§ WHAT TO WORK ON
Exact repetition, please: start with the line where "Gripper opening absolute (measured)" appears and stop after the final line of the records.

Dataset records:
══════════════════════════════

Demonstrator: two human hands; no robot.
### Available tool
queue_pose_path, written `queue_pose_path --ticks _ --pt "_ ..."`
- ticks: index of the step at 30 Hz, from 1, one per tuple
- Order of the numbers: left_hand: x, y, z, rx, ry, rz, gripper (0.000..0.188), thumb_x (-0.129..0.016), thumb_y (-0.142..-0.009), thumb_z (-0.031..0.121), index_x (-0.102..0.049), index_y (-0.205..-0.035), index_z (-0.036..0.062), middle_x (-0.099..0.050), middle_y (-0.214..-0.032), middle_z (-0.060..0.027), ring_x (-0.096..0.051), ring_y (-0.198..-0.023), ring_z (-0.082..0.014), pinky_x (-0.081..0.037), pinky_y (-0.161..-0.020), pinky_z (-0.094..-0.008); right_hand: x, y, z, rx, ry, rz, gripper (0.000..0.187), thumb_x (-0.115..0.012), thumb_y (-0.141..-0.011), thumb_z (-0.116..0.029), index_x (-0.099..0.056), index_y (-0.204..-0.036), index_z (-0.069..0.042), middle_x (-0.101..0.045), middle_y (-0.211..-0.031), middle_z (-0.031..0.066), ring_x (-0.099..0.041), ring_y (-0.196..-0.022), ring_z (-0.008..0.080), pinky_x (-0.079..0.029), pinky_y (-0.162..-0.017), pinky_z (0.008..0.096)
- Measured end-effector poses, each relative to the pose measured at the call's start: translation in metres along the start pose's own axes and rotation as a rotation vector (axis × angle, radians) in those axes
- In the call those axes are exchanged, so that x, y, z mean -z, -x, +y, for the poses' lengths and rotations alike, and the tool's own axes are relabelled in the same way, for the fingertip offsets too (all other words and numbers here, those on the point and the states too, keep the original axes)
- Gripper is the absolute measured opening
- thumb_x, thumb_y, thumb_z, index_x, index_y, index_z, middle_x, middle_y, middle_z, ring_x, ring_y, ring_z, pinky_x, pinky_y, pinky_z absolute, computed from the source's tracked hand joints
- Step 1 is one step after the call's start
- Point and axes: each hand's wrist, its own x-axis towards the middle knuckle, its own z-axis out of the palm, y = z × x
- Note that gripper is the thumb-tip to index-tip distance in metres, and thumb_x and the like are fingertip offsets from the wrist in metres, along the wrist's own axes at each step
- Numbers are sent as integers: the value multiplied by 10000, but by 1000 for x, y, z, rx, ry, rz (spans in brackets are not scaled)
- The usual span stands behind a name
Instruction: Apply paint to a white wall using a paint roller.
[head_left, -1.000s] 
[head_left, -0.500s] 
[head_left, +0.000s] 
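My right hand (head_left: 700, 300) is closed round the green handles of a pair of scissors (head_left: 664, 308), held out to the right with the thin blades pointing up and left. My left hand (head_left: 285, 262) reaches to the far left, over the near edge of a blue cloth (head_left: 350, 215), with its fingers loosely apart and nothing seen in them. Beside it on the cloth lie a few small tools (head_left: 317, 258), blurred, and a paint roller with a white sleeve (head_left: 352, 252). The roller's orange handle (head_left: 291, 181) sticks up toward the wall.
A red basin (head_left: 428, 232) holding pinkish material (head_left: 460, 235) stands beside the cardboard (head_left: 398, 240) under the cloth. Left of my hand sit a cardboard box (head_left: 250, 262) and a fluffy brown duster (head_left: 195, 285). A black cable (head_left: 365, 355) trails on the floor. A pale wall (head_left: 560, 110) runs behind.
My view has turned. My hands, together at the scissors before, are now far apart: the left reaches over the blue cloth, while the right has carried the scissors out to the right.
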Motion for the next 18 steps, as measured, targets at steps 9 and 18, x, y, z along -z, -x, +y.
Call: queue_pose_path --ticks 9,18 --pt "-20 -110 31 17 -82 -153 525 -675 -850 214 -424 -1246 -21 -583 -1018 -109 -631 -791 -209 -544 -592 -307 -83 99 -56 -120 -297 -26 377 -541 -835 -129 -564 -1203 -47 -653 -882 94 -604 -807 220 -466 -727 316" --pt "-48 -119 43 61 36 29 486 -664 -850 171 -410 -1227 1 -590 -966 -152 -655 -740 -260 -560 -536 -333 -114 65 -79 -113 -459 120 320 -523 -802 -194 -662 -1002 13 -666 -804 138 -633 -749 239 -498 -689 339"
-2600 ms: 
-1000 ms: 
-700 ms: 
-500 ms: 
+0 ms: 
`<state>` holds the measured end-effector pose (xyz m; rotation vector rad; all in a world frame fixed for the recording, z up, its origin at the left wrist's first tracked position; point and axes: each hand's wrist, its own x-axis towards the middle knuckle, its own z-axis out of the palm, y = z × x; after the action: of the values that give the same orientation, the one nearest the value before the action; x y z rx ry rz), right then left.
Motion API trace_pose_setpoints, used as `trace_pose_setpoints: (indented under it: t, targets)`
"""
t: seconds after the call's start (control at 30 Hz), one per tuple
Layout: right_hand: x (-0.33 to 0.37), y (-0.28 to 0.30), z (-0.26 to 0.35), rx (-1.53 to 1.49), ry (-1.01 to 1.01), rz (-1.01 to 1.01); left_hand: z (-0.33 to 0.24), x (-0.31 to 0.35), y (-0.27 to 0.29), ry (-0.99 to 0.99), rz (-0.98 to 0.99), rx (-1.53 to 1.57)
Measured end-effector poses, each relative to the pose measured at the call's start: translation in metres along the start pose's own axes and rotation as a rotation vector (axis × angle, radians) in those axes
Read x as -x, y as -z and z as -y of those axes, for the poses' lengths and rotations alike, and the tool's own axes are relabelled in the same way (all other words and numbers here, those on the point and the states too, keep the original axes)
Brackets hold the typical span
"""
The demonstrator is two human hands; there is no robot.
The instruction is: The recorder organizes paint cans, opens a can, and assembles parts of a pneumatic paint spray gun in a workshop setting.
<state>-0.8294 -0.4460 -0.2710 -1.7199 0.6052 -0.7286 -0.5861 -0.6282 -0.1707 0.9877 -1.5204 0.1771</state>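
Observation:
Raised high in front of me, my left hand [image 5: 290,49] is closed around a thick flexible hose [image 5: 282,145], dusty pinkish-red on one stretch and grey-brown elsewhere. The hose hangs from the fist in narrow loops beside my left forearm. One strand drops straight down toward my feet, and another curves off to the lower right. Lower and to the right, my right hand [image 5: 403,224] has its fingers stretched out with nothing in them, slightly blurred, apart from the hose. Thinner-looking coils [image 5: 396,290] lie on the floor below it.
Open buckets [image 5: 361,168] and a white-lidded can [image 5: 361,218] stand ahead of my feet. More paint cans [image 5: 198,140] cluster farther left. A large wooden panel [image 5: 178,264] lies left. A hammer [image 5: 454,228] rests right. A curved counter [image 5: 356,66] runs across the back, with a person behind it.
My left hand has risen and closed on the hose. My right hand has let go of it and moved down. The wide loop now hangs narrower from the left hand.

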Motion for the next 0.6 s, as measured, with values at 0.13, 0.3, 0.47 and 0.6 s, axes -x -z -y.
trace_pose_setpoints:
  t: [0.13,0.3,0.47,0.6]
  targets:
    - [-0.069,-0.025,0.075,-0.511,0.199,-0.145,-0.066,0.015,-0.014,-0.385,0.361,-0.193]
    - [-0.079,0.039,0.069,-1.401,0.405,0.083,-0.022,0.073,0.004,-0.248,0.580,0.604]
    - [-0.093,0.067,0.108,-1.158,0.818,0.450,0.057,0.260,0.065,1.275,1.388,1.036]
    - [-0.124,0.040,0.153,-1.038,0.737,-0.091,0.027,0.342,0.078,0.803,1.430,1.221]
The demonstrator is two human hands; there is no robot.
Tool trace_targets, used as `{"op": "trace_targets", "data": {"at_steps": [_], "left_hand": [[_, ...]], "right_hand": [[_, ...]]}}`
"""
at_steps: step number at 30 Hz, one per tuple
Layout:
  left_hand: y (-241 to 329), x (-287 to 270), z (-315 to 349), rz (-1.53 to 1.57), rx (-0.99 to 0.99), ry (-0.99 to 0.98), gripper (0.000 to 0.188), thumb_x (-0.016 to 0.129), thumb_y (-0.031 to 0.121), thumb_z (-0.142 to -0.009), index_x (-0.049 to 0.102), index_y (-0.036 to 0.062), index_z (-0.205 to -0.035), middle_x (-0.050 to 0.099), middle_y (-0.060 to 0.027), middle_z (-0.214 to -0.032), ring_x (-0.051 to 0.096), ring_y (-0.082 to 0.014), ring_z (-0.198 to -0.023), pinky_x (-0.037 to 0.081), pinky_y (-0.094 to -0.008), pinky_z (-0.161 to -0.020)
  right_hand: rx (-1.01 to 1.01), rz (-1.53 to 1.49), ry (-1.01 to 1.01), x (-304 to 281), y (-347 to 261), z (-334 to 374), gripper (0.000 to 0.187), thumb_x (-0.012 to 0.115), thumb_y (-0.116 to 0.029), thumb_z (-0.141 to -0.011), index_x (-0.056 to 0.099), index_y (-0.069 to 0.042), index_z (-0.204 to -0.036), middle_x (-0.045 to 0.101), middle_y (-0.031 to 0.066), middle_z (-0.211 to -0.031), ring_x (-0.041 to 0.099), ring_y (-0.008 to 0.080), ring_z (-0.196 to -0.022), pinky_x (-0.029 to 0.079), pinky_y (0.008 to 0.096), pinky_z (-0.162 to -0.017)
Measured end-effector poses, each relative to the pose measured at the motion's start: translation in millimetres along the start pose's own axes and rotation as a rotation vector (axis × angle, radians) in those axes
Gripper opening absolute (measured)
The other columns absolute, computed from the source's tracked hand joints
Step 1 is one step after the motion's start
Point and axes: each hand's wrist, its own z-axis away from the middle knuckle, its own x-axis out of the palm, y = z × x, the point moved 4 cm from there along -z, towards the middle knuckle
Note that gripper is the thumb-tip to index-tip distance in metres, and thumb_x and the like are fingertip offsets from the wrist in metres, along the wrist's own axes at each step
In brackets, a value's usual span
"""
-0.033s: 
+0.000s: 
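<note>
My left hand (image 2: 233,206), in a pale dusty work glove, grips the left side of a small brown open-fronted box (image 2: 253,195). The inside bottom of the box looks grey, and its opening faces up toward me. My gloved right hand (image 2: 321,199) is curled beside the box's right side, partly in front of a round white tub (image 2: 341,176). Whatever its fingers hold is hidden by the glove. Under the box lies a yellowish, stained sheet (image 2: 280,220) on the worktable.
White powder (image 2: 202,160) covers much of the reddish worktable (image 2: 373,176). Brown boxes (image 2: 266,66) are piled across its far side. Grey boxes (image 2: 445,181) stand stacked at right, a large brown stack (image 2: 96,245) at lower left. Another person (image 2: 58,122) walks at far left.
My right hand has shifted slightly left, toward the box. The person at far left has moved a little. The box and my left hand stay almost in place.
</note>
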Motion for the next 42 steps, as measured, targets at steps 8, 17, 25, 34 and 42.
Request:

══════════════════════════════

§ EXPECTED OUTPUT
Gripper opening absolute (measured)
The other columns absolute, computed from the source's tracked hand joints
Step 1 is one step after the motion's start
Point and axes: each hand's wrist, its own z-axis away from the middle knuckle, its own x-axis out of the palm, y = z × x, the point moved 4 cm from there along -z, towards the middle knuckle
Note that gripper is the thumb-tip to index-tip distance in metres, and thumb_x and the like are fingertip offsets from the wrist in metres, along the wrist's own axes at each step
In brackets, a value's usual span
"""
-0.033s: 
+0.000s: 
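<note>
My left hand (image 2: 233,206), in a pale dusty work glove, grips the left side of a small brown open-fronted box (image 2: 253,195). The inside bottom of the box looks grey, and its opening faces up toward me. My gloved right hand (image 2: 321,199) is curled beside the box's right side, partly in front of a round white tub (image 2: 341,176). Whatever its fingers hold is hidden by the glove. Under the box lies a yellowish, stained sheet (image 2: 280,220) on the worktable.
White powder (image 2: 202,160) covers much of the reddish worktable (image 2: 373,176). Brown boxes (image 2: 266,66) are piled across its far side. Grey boxes (image 2: 445,181) stand stacked at right, a large brown stack (image 2: 96,245) at lower left. Another person (image 2: 58,122) walks at far left.
My right hand has shifted slightly left, toward the box. The person at far left has moved a little. The box and my left hand stay almost in place.
</note>
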Motion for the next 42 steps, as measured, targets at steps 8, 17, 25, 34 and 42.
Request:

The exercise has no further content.